Stored data: Begin

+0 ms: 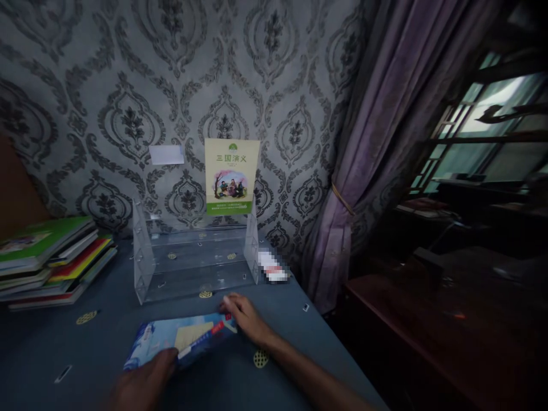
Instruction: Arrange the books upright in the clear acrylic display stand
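Blue book (165,331) is in front of the rack (142,257), on the wearer's side, in both hands; can't tell if it's clear of the cloth (222,379). Looks light for two hands, prob. a paperback: cover bendy, body a bit stiffer. Sheen on the cover hints at a slick finish, so might slide w/ a loose pinch. Not fragile as such, but corners could crease. Best hold, I'd say: opp. edges, thumbs on top, fingers under, so it doesn't sag or fan open.

L hand (148,374) is clamped on the near edge, thumb tip over the cover; its other fingers are hidden/blurred, can't tell their spread. R hand (243,317) is clamped on the right end, fingers bent and close together at the corner.

Looks: light-blue cover, darker blue art at left end, beige panel mid, dark-blue strip w/ white & red bits along near side, poss. the spine. Print too blurred to read.

Cream/green book (231,177) stands upright at the rack's right end, upper part above it. Pile (51,257) of books is left of the rack.
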The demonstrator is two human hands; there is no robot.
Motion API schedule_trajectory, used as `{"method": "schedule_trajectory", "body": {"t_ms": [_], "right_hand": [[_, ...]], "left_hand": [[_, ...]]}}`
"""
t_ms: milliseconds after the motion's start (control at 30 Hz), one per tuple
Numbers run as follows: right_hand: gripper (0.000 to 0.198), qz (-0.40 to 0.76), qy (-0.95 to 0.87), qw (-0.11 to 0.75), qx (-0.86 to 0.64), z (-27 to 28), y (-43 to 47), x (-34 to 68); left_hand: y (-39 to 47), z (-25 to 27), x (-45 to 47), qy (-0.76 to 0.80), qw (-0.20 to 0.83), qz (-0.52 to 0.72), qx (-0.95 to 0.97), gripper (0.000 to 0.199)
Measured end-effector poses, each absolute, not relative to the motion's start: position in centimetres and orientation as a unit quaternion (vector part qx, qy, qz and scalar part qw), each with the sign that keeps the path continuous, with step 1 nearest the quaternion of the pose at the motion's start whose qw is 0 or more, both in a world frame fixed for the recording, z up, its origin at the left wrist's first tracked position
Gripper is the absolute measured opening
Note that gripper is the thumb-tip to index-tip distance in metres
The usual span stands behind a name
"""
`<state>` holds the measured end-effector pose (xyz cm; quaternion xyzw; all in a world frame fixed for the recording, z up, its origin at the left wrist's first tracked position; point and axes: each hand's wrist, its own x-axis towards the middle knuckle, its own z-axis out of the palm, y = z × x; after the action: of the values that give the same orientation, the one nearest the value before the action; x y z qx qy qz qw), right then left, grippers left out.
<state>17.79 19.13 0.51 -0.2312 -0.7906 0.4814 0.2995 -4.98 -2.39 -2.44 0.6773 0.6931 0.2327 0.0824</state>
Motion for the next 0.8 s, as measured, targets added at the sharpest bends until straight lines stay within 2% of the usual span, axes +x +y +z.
{"method": "schedule_trajectory", "body": {"t_ms": [67, 200, 300, 367, 500, 600, 800], "right_hand": [[0.077, 0.559, -0.737, 0.312, -0.215, 0.2, 19.1, 17.6], [0.07, 0.729, -0.603, 0.292, -0.14, 0.2, 18.6, 17.6], [0.087, 0.787, -0.529, 0.293, -0.119, 0.5, 17.7, 17.4], [0.09, 0.804, -0.506, 0.287, -0.125, 0.6, 16.9, 17.0], [0.066, 0.811, -0.517, 0.252, -0.102, 0.3, 15.4, 16.1], [0.056, 0.8, -0.537, 0.245, -0.109, 0.5, 15.0, 16.1], [0.058, 0.736, -0.598, 0.307, -0.083, 2.8, 15.4, 16.7]], "left_hand": [[-2.1, -1.3, -5.7, 0.716, 0.114, 0.304, 0.618, 0.037], [-2.4, 1.9, -5.0, 0.731, 0.104, 0.431, 0.518, 0.041], [-2.9, 4.2, -3.2, 0.716, 0.085, 0.501, 0.478, 0.049], [-3.0, 5.4, -2.1, 0.707, 0.098, 0.525, 0.464, 0.054], [-2.7, 7.0, -0.3, 0.709, 0.175, 0.551, 0.403, 0.058], [-2.2, 7.9, 0.5, 0.698, 0.22, 0.579, 0.36, 0.056], [-0.3, 8.9, 1.6, 0.661, 0.222, 0.658, 0.285, 0.05]]}}
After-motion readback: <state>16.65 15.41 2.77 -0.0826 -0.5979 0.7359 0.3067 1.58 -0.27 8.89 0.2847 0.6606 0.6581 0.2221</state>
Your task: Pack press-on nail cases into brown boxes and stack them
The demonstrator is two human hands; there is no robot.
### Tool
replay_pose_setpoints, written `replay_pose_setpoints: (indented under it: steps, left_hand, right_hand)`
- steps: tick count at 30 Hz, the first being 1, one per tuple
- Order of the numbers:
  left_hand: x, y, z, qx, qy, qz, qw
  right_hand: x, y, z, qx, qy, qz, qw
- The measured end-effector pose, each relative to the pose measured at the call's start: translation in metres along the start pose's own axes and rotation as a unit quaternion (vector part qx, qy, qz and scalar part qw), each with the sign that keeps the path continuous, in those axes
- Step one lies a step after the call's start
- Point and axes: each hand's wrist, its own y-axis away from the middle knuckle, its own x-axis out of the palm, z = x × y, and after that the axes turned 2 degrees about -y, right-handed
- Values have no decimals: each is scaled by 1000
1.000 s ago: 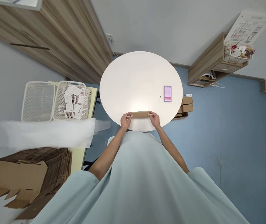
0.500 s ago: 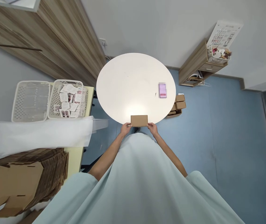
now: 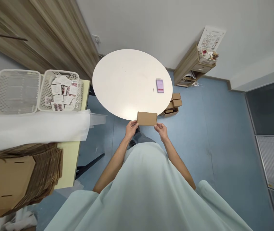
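Fabric of a pale blue-green top [image 3: 151,189] fills the bottom centre of the frame, bare forearms reaching up either side. Just beyond, the left hand [image 3: 131,129] pinches the left end of a shallow cardboard mailer box [image 3: 147,118] between thumb and fingers; the right hand [image 3: 161,131] pinches its lower right corner. The box sits at the centre of the frame, overlapping the near edge of a white-topped table [image 3: 127,83]. A second ago only a narrow side showed above the tabletop; now a broad face shows and part of the box lies past the edge, so I judge it is being carried by both hands, off the table.

At left, a yellow table [image 3: 67,166] bears flattened cardboard blanks [image 3: 44,173], white sheeting [image 3: 38,126] and a perforated basket [image 3: 80,96] of small cards [image 3: 63,89]. Farther up, right of centre, lie a blurred pink-purple item [image 3: 160,86] and, beyond the table's rim, brown cartons [image 3: 176,103]. Farthest, upper right, stands a wooden cabinet [image 3: 186,65].
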Motion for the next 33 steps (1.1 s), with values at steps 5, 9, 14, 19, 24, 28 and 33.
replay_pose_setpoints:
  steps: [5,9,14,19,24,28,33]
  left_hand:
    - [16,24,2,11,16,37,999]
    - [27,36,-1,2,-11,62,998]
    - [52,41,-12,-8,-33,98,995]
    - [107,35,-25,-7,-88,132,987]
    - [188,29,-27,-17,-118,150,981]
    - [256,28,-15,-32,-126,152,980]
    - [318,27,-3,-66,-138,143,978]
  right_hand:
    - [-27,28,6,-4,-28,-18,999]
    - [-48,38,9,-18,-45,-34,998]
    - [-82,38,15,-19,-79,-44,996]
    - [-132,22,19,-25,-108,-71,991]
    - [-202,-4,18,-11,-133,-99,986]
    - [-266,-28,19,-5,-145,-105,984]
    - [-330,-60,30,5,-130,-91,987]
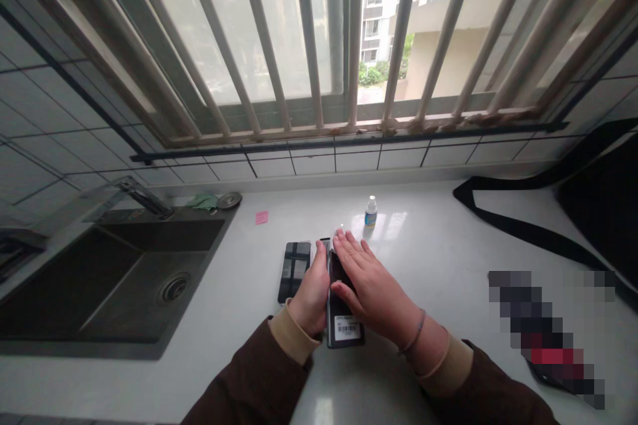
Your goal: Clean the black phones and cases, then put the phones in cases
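Note:
A dark phone (pixel 340 299) with a white barcode label near its lower end lies between my hands on the white counter. My left hand (pixel 312 292) grips its left edge, thumb pointing up along the side; the other fingers are hidden. Across the upper part of the phone lies my right hand (pixel 361 272), its fingers stretched out flat and the thumb apart, over the dark surface. A small whitish bit shows at the right fingertips, too small to name. Just left of my left hand rests a second phone (pixel 294 271), black screen up, reflecting the window.
A small white-capped bottle (pixel 371 214) stands beyond my right hand. A pink sticky note (pixel 262 218) lies farther left. The sink (pixel 164 339) with its faucet (pixel 144 196) is at left. A black strap (pixel 523 232) and a blurred-out item (pixel 543 339) lie at right, below the barred window.

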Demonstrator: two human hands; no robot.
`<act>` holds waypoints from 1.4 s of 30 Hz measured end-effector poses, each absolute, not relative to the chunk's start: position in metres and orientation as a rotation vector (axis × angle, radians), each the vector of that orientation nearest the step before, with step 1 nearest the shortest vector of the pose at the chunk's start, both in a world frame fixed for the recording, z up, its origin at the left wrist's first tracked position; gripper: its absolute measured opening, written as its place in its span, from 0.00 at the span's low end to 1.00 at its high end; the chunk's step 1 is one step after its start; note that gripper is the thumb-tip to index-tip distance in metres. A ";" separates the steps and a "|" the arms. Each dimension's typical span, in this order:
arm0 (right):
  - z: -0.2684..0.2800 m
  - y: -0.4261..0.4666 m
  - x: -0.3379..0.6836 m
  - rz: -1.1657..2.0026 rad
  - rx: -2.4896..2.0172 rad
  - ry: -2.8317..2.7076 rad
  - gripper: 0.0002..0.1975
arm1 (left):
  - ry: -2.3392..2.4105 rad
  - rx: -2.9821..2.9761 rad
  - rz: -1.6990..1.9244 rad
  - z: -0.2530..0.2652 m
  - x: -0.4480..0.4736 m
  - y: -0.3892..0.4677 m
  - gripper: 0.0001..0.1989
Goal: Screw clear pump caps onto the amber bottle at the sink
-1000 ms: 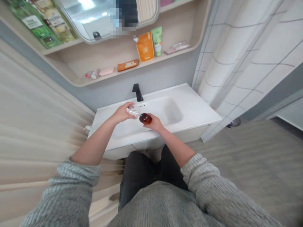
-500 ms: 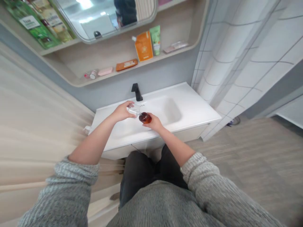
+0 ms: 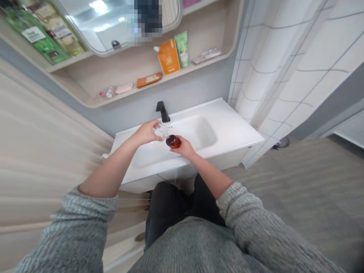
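My left hand [image 3: 148, 132] is closed around a clear, see-through cup [image 3: 161, 131], its fingers and thumb at the sides. A reddish-brown bottle [image 3: 174, 141] lies tilted in my right hand [image 3: 183, 147], with its neck pointing left at the cup's rim. Bottle mouth and cup meet or nearly meet; I cannot tell whether they touch or whether liquid runs between them. Both hands are over the white sink [image 3: 206, 131], in front of the black faucet [image 3: 163, 112].
Above the sink, a wall shelf [image 3: 93, 101] holds an orange pouch [image 3: 169, 57], a green tube [image 3: 182, 49], an orange packet [image 3: 149, 79] and a pink bar [image 3: 124, 88]. Large green bottles [image 3: 42, 41] stand upper left, beside a mirror [image 3: 113, 22]. A curtain [image 3: 36, 151] hangs at left.
The view has shifted slightly. Both hands keep their hold on cup and bottle, and the two stay close together with little visible movement.
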State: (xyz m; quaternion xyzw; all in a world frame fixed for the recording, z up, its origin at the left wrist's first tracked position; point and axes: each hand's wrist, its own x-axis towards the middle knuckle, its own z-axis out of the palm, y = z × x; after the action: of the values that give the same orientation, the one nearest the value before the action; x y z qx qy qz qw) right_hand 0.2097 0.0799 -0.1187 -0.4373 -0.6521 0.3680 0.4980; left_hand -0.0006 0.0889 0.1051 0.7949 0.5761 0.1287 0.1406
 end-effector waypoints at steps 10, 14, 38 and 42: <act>-0.122 0.082 0.208 0.905 -1.035 -1.536 0.44 | 1.670 2.393 0.237 0.121 0.016 0.093 0.46; -0.122 0.082 0.208 0.897 -1.045 -1.543 0.44 | 1.682 2.453 0.145 0.128 0.023 0.093 0.46; -0.118 0.079 0.209 0.922 -1.023 -1.516 0.43 | 1.694 2.573 -0.022 0.141 0.044 0.093 0.41; -0.118 0.079 0.209 0.922 -1.029 -1.529 0.43 | 1.697 2.545 0.017 0.141 0.045 0.093 0.41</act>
State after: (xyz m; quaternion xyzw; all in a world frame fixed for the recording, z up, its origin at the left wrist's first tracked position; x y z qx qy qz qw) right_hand 0.2090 0.0791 -0.1181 -0.4283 -0.6362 0.3835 0.5146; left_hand 0.0453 0.0931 0.1412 0.8314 0.5541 0.0057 0.0413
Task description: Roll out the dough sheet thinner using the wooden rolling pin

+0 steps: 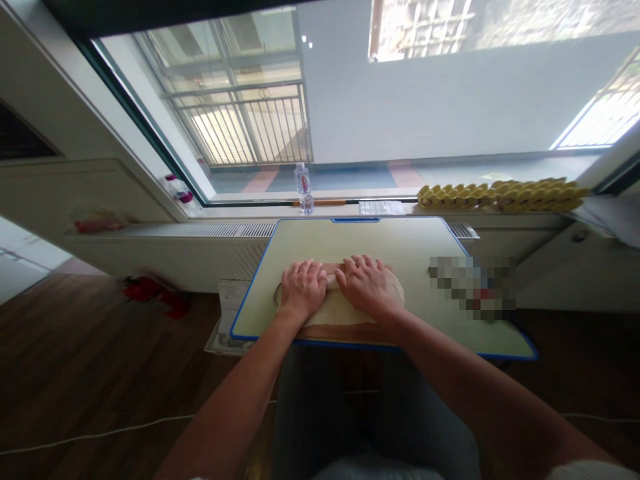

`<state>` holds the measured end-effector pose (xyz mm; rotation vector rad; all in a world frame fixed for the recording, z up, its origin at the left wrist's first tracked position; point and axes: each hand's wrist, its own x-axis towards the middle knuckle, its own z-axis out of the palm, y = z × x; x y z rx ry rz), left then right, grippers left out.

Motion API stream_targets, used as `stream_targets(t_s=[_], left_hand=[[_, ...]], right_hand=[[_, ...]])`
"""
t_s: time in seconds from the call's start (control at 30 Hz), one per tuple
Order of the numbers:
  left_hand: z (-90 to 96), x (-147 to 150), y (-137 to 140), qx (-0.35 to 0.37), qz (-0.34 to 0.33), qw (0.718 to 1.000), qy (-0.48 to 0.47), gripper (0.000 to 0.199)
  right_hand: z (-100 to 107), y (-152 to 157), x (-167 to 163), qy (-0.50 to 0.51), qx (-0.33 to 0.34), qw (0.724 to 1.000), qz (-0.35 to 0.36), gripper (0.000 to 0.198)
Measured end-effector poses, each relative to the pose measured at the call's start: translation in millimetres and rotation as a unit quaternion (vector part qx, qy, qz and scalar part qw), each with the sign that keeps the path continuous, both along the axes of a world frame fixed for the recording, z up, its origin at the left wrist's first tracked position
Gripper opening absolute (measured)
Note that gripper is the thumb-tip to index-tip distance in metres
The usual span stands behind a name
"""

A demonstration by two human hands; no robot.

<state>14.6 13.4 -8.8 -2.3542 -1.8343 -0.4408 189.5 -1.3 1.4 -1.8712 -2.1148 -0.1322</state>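
A flat, pale sheet of dough (340,312) lies on a brown wooden cutting board (345,333). My left hand (303,287) rests palm down over the dough's left part, its fingers stretched forward. Over the right part lies my right hand (367,283), flat with the fingers a little spread. Between the two thumbs a short length of a pale bar (331,281) shows, perhaps a rolling pin; my palms cover the rest of it. A metal loop handle (276,295) sticks out at the board's left end.
The board sits on a pale green table (410,240) with a blue rim. A blurred-out item (473,287) lies at its right. On the windowsill stand a plastic bottle (303,189) and a yellow bumpy object (500,195). Red items (155,295) lie on the floor at left.
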Motion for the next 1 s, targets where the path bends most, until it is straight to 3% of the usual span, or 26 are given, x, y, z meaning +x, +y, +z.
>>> stream_targets(t_s=[0.17, 0.33, 0.63, 0.87, 1.0], left_hand=[[0.7, 0, -24, -0.015, -0.004, 1.0, -0.008, 0.053], [1.9, 0, -28, -0.021, -0.006, 1.0, -0.013, 0.056], [-0.5, 1, 8, -0.005, 0.011, 1.0, -0.006, 0.052], [4.9, 4, 42, -0.059, 0.024, 0.998, -0.014, 0.047], [5.1, 2, 48, -0.055, 0.01, 0.998, -0.021, 0.047]], right_hand=[[-8, -19, 0, -0.008, 0.011, 1.0, -0.003, 0.053], [-8, -22, 0, -0.008, 0.008, 1.0, 0.003, 0.053], [2, 10, 1, -0.012, -0.017, 1.0, 0.002, 0.05], [-2, 48, 1, 0.015, -0.034, 0.999, -0.007, 0.049], [-2, 57, 2, 0.032, -0.049, 0.998, -0.006, 0.051]])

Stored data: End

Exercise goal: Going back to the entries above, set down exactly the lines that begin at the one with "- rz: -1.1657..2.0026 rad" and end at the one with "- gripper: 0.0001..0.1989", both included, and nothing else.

Your solution:
  - rz: -1.1657..2.0026 rad
  - rx: -2.4896..2.0172 rad
  - ry: -2.8317..2.7076 rad
  - gripper: 0.0002..0.1975
arm1 (left):
  - ry: -2.3392..2.4105 rad
  - rx: -2.9821..2.9761 rad
  - rz: -1.6990..1.9244 rad
  - z: -0.2530..0.2652 m
  - x: -0.4480..0.4736 m
  - y: -0.3892..0.4677 m
  - gripper: 0.0001..0.1989

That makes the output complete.